Problem requirements
What you return should be the lines from the one with "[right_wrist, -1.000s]" through the one with "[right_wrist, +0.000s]" in the data below, reproduced exactly with both ends, and no pictures at all.

Stored entries
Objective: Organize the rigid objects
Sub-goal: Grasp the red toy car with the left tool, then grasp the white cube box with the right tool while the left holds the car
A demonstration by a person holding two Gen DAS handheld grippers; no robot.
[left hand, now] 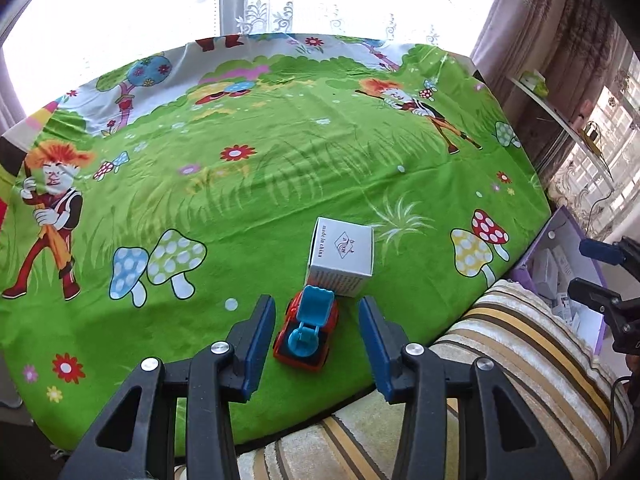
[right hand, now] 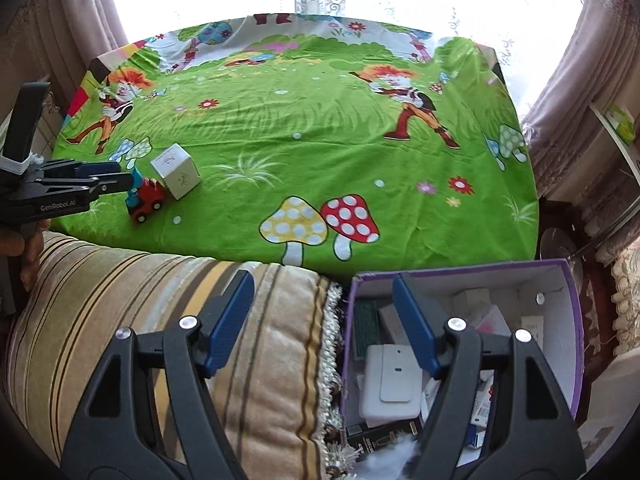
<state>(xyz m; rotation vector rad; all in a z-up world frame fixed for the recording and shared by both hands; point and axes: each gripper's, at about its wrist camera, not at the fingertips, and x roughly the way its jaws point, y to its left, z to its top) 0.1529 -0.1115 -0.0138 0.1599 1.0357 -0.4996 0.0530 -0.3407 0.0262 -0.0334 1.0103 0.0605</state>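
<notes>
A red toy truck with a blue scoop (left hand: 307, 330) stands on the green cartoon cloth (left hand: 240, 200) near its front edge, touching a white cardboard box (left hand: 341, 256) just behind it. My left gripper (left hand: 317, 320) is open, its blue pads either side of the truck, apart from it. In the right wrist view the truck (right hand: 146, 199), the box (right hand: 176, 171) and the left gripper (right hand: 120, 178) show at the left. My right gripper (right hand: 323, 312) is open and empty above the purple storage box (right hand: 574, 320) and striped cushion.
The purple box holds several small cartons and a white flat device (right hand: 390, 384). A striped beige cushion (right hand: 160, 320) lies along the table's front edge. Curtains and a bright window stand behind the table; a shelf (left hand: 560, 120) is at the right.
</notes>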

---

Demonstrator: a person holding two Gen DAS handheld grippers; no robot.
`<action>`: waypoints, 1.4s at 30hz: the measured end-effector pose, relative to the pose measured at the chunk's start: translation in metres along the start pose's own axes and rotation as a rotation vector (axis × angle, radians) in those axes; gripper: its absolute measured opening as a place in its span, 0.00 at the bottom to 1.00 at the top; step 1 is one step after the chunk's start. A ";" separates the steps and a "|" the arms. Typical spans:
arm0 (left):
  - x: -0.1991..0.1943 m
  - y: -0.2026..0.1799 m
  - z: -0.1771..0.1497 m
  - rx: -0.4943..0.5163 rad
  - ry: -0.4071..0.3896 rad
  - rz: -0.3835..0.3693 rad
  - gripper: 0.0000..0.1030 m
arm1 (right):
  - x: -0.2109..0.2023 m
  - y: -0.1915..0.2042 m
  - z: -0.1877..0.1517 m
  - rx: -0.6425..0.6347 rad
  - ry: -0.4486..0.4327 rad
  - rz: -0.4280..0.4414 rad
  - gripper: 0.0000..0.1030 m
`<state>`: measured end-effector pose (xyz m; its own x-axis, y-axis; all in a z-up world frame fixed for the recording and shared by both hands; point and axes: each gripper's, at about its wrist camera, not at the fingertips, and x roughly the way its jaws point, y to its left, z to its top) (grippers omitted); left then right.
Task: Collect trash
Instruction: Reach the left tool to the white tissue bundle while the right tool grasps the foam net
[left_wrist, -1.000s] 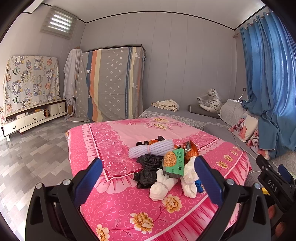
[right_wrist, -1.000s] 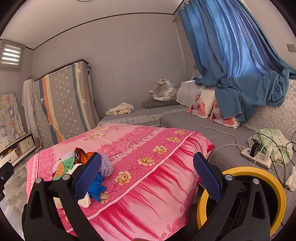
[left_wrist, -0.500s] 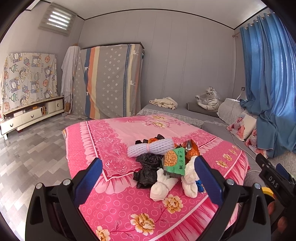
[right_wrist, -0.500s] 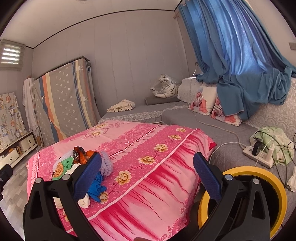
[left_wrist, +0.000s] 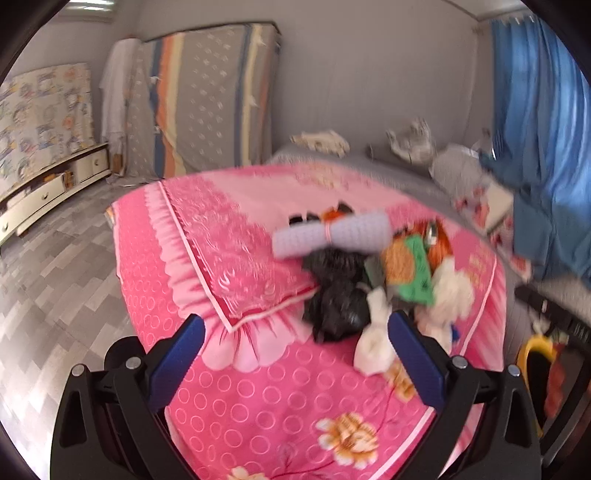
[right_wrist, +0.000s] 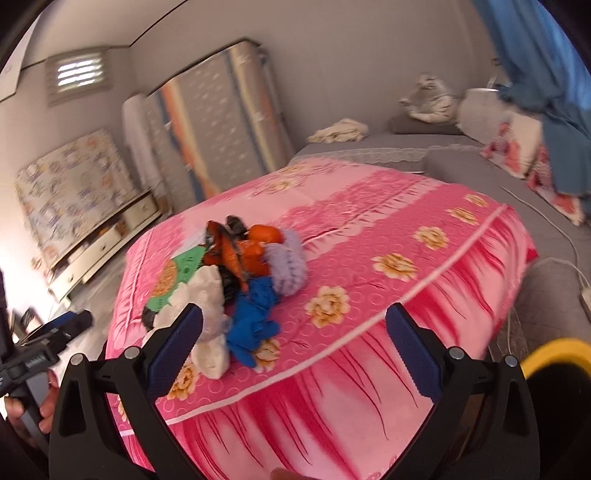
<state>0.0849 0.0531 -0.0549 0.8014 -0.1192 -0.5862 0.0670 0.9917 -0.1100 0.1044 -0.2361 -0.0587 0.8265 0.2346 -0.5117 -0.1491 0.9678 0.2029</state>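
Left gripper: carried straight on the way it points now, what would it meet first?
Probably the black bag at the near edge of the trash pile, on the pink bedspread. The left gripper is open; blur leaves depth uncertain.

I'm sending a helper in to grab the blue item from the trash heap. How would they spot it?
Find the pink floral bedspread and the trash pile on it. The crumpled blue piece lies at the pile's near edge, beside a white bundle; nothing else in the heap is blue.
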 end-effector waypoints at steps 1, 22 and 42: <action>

Solution to the exercise
[right_wrist, -1.000s] 
[left_wrist, -0.500s] 
[right_wrist, -0.500s] 
[left_wrist, +0.000s] 
[right_wrist, +0.000s] 

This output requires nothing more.